Interview! Bryan Kortis, Director of National Programs, Neighborhood Cats
May 18, 2019Interview! Christina Ha, Cat Camp & Meow Parlour Cat Café
May 24, 2019This week, we have the next installment of our occasional series called Trapper Tips & Tricks, which will profile folks who are involved in trapping community cats. This week we bring you tips from Keith Williams, President and Founder of C5 (Community Cat Coalition of Clark County) in Las Vegas, Nevada, who was recently interviewed by Stacy on CCP Episode 297.
If you have tips and tricks you’d like to share, or know of someone we should consider profiling, please email Stacy.
Why did you become a trapper?
I became a trapper because we had free-roaming cats in our neighborhood. We quickly became tired of the number of kittens being born, with most of them dying a short time later. Sadly, the normal mortality rate is quite high. We knew that if they didn’t die we would have a hundred cats in short order. Neither option was acceptable.
Tell us about your first trapping experience.
Our first trapping experience went quite well in spite of our almost total ignorance. Over a several month period, we rounded them up a couple at a time. After paying full price at our vet’s office they referred us to Heaven Can Wait for low-cost surgeries.
Why do you support TNR?
I support TNR because it works. C5 has trapped almost 3,000 colonies. Many of these have had no kittens in years. Our shelter euthanasia of cats is down by over 90% and the stray cat intake is down by about half.
If you could give someone one piece of trapping advice, what would it be?
The most important thing when doing TNR is to trap entire colonies. If you trap some or even most of the cats in a colony you will be largely wasting your time. To make real progress, trap all of the cats at a location.
What is your favorite type of trap?
My favorite trap is the Tru-Catch 30LTD. There are other good traps but the Tru-Catch is the best.

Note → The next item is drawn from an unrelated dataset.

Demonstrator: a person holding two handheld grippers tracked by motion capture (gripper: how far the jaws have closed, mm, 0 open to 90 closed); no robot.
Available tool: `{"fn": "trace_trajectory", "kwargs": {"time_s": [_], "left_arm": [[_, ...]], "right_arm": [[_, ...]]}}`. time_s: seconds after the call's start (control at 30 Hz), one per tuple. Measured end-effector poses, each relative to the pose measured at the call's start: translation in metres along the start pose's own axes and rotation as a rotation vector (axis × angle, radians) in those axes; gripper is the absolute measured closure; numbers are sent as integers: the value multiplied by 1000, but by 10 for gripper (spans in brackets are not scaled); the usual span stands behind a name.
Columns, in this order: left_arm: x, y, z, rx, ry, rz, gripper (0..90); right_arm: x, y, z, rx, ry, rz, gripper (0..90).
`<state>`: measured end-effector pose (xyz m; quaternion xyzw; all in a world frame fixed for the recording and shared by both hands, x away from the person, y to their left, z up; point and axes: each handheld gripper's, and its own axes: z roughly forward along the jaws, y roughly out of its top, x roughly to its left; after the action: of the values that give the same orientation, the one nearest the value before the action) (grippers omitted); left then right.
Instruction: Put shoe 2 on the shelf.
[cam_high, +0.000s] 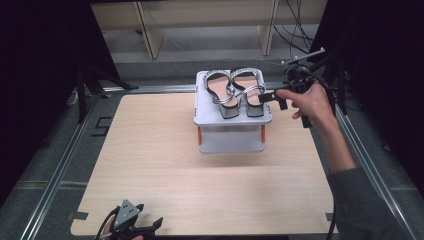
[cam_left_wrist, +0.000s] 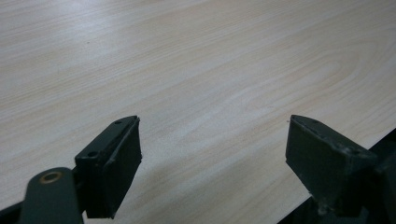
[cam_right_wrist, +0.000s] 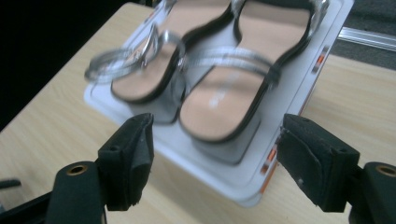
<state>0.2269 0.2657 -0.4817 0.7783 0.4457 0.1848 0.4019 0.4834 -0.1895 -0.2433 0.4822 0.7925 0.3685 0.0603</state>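
Note:
A pair of silver strappy sandals with tan insoles stands on top of a white two-level rack with orange posts at the back middle of the table. The right sandal lies beside the left sandal, heels toward the person. My right gripper is open, held just off the rack's right side and pointing at the right sandal, with nothing between its jaws. My left gripper is open low over the bare tabletop at the front left corner.
The wooden table is framed by metal rails. A light wooden shelf unit stands behind it, with cables hanging at the back right. Dark curtains close off both sides.

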Motion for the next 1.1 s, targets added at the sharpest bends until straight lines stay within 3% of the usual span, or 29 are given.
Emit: {"fn": "trace_trajectory", "kwargs": {"time_s": [0.03, 0.13, 0.17, 0.2, 0.3, 0.37, 0.4, 0.43, 0.47, 0.57, 0.6, 0.63, 0.7, 0.73, 0.77, 0.8, 0.83, 0.93, 1.0, 1.07, 1.1], "left_arm": [[1, 0, 1, -3, -5, 11, 179], [0, 0, 1, 4, -6, 5, 179], [-2, -1, 1, 8, -1, -13, 179], [-1, -1, 1, 11, -2, -3, 179], [1, 0, 0, 6, -6, 15, 179], [0, 0, -1, 13, -3, -2, 179], [1, 0, 0, 12, -4, 9, 179], [4, 2, 0, 15, -11, 61, 179], [3, 1, 0, 28, 1, 40, 179], [3, 1, 0, 29, 1, 31, 179], [-1, 0, 0, 19, -1, -15, 179], [2, 0, 0, 31, 1, 23, 179], [4, 1, 1, 24, -5, 48, 179], [0, 0, 1, 23, -2, -3, 179], [0, -1, 0, 22, 0, -14, 179], [0, -1, 0, 21, -1, -14, 179], [1, -1, 0, 18, -4, -3, 179], [0, -1, 0, 23, -2, -14, 179], [0, -1, 0, 23, -2, -17, 179], [0, -1, 0, 23, -2, -16, 179], [-1, -1, 0, 17, -2, -22, 179]], "right_arm": [[-1, -6, 0, -9, 3, -37, 265], [0, -25, -1, -12, 21, -61, 262], [1, -32, -1, -17, 28, -63, 261], [3, -39, -2, -6, 34, -45, 257], [5, -58, 0, -2, 46, -64, 247], [7, -68, 0, -11, 50, -76, 228], [8, -75, 1, -19, 42, -93, 222], [9, -81, 2, -24, 32, -98, 217], [10, -86, 3, -29, 30, -117, 214], [11, -101, 7, -30, 43, -129, 216], [11, -105, 9, -36, 51, -130, 216], [11, -111, 10, -36, 52, -134, 215], [10, -119, 13, -32, 71, -123, 213], [9, -122, 14, -45, 63, -138, 208], [9, -125, 15, -35, 70, -126, 197], [10, -128, 16, -36, 62, -120, 191], [9, -129, 18, -44, 64, -147, 194], [12, -136, 20, -40, 78, -125, 196], [11, -139, 21, -47, 82, -154, 197], [13, -142, 21, -50, 84, -139, 197], [13, -143, 22, -53, 84, -159, 197]]}}
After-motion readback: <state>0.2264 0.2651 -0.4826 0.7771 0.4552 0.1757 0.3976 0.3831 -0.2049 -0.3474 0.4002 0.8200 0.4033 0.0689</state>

What is the most challenging part of doing TNR?
The most challenging parts are maintaining the focus to trap entire colonies rather than filling up traps with a few from here and a few from there. The other thing is building enough TNR capacity to trap on a scale that is effective in managing the cats community-wide.
What is the most rewarding part?
The most rewarding parts are the reports of “No kittens in years” and the shelter euthanasia numbers dropping by thousands per year.
Anything else you want to share with us?
The biggest need in TNR at this time is for people to get together and build the resources to do TNR on a large scale as efficiently as possible. We need to outgrow the practice of individuals trapping at random and making no real progress. In [C5’s] 10 years of operation, we have TNRed over 36,000 cats and built a well organized and efficient TNR group with over 60 volunteers.